__DIRECTIONS__. What you hand back must match the listing exactly.
---
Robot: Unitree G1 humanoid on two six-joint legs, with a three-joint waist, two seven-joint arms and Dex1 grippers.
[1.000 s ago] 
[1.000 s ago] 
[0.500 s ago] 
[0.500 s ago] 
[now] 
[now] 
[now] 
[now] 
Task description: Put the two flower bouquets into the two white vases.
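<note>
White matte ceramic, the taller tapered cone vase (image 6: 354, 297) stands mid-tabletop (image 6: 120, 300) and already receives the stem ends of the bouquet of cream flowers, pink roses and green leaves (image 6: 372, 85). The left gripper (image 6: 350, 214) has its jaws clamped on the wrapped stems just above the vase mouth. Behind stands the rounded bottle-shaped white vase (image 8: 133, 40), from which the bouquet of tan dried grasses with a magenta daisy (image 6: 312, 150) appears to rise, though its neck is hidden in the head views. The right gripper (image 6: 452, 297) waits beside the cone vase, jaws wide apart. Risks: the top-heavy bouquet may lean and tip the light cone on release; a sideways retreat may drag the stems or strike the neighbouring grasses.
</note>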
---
__ANSWER TO THE PROBLEM__.
Robot: Unitree G1 humanoid on two six-joint legs, with a three-joint waist, two seven-joint arms and Dex1 grippers.
[1.000 s ago] 
[1.000 s ago] 
[0.500 s ago] 
[0.500 s ago] 
[now] 
[now] 
[now] 
[now] 
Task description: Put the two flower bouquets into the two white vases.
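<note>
White matte ceramic, the taller tapered cone vase (image 6: 354, 297) stands mid-tabletop (image 6: 120, 300) and already receives the stem ends of the bouquet of cream flowers, pink roses and green leaves (image 6: 372, 85). The left gripper (image 6: 350, 214) has its jaws clamped on the wrapped stems just above the vase mouth. Behind stands the rounded bottle-shaped white vase (image 8: 133, 40), from which the bouquet of tan dried grasses with a magenta daisy (image 6: 312, 150) appears to rise, though its neck is hidden in the head views. The right gripper (image 6: 452, 297) waits beside the cone vase, jaws wide apart. Risks: the top-heavy bouquet may lean and tip the light cone on release; a sideways retreat may drag the stems or strike the neighbouring grasses.
</note>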

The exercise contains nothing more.